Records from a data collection
====================

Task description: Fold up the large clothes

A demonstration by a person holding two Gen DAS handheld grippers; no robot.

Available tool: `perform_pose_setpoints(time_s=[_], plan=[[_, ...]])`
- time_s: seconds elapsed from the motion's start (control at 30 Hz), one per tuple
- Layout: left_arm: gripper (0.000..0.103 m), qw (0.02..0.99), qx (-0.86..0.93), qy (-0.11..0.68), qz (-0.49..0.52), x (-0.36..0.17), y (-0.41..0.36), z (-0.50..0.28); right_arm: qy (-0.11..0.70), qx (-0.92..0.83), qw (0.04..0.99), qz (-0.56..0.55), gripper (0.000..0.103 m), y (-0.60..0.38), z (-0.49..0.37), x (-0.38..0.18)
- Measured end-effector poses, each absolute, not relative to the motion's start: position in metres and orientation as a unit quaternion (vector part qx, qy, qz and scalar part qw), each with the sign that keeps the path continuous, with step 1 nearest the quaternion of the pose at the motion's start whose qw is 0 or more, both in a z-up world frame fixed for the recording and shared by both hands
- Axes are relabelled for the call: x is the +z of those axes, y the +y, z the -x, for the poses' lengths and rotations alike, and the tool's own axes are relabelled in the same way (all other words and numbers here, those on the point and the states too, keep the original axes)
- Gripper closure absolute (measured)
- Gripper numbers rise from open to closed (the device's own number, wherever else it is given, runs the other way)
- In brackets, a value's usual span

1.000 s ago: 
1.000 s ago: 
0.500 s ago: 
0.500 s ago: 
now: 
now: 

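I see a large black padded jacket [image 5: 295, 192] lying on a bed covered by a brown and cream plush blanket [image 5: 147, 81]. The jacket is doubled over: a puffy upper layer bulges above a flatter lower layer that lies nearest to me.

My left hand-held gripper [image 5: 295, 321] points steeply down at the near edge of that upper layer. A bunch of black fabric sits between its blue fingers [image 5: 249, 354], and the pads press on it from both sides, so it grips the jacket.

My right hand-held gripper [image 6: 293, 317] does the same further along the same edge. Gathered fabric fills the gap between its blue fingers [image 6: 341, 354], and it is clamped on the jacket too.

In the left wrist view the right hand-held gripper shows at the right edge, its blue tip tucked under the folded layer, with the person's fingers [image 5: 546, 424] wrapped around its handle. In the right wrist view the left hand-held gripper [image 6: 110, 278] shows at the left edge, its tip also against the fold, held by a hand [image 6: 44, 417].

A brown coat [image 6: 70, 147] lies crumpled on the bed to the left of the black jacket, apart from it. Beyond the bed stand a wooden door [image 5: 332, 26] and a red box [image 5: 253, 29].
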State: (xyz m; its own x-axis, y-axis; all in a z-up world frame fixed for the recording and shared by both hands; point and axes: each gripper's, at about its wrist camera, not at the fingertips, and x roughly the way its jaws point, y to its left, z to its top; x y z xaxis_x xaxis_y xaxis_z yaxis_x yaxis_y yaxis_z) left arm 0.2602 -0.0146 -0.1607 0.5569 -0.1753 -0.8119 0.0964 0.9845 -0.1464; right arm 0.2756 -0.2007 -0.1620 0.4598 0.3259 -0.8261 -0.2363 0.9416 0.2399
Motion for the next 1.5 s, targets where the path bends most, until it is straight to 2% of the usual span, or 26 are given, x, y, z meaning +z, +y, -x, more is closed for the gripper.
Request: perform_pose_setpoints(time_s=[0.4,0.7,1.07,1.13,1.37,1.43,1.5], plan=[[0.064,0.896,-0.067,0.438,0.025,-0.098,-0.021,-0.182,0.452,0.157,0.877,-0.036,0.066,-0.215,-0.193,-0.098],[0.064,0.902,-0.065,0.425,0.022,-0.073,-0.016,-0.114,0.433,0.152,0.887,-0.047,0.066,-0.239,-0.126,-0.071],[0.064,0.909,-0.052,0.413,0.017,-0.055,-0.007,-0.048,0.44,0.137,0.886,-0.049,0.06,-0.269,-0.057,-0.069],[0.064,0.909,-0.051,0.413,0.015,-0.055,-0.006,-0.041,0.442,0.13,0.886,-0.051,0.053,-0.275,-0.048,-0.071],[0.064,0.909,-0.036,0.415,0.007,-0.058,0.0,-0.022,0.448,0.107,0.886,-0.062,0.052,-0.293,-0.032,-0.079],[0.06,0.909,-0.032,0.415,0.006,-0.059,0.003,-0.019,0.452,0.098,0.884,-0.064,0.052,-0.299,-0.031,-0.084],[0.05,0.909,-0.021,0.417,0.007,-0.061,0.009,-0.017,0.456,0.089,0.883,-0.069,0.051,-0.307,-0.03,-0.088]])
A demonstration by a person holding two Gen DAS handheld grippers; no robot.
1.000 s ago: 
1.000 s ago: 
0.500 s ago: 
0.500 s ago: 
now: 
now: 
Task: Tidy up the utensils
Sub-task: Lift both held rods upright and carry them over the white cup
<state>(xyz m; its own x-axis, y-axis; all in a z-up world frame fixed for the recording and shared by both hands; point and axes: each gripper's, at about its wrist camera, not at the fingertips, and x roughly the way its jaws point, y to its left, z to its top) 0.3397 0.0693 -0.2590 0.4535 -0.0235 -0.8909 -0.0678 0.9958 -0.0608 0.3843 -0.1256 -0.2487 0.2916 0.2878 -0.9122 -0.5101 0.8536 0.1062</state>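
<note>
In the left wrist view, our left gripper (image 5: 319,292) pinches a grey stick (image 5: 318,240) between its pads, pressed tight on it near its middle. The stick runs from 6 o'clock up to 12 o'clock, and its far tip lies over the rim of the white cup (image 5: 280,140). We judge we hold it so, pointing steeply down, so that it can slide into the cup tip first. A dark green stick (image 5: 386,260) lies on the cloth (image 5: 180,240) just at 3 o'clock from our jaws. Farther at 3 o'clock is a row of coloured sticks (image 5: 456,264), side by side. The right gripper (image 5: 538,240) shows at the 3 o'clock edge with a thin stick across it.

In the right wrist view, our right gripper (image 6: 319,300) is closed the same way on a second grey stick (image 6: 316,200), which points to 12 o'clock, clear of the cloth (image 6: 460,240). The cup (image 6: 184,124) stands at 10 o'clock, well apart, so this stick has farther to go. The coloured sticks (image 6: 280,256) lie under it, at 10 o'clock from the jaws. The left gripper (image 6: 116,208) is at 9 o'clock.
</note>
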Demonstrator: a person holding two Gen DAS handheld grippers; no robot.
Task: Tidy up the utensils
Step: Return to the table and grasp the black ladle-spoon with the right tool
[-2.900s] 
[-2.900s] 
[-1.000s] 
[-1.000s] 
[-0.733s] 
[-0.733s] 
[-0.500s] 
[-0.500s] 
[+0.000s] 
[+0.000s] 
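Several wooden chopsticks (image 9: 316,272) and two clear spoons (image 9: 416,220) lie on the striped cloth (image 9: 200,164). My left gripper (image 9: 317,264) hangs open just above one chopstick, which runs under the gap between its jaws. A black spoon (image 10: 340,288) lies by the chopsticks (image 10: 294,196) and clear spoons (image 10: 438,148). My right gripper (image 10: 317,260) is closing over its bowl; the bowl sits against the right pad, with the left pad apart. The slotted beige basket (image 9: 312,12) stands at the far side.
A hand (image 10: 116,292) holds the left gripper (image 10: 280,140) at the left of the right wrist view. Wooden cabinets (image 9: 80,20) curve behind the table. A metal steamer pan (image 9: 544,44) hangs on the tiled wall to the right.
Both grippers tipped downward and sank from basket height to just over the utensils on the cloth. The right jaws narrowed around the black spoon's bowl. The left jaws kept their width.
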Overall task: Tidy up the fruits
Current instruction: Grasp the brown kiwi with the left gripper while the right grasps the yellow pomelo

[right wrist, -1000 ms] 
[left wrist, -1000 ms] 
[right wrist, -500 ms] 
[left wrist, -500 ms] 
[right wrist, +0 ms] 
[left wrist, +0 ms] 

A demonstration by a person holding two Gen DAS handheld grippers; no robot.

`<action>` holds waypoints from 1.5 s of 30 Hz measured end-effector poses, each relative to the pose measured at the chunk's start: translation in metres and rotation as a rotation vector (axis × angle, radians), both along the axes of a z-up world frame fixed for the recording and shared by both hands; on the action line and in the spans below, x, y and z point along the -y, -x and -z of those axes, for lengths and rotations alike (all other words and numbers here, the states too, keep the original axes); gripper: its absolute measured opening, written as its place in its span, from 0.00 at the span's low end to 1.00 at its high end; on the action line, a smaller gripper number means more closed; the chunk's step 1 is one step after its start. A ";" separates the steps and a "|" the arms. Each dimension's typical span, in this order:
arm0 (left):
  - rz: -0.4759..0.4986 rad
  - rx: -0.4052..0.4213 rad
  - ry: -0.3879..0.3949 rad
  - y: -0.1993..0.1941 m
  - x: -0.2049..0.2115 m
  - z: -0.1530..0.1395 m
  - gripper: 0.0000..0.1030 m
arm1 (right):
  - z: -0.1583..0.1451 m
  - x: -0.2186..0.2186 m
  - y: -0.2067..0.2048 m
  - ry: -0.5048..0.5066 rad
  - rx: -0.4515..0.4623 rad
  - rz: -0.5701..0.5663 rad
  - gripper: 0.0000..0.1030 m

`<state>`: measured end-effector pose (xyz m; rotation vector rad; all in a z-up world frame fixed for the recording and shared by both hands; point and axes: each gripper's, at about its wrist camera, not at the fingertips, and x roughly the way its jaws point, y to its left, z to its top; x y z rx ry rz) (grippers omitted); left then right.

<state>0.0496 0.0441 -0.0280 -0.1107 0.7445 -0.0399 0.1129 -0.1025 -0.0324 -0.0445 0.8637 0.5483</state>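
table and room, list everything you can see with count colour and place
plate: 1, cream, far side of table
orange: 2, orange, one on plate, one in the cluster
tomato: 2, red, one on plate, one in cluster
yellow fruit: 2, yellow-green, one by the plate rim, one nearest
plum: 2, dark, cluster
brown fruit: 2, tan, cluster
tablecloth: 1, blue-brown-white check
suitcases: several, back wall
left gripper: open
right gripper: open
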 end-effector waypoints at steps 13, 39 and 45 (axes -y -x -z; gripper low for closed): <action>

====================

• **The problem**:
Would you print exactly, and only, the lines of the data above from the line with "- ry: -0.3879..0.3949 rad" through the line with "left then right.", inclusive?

• **Task result**:
  - ry: -0.3879..0.3949 rad
  - y: -0.1993..0.1941 m
  - x: -0.2049..0.2115 m
  - z: -0.1530..0.1395 m
  - gripper: 0.0000..0.1030 m
arm1 (right):
  - z: -0.1583..0.1451 m
  - x: -0.2186..0.2186 m
  - y: -0.2067..0.2048 m
  - ry: -0.5048..0.5066 rad
  - rx: -0.4515..0.4623 rad
  - rz: -0.5701..0.5663 rad
  - gripper: 0.0000..0.1030 m

`<state>`: measured end-effector pose (xyz m; rotation vector rad; all in a z-up world frame fixed for the recording and shared by both hands; point and axes: each gripper's, at about its wrist camera, not at the fingertips, and x roughly the way its jaws point, y to its left, z to its top; x y z rx ry rz) (grippers omitted); left then right.

The output is finished, and nothing else is needed.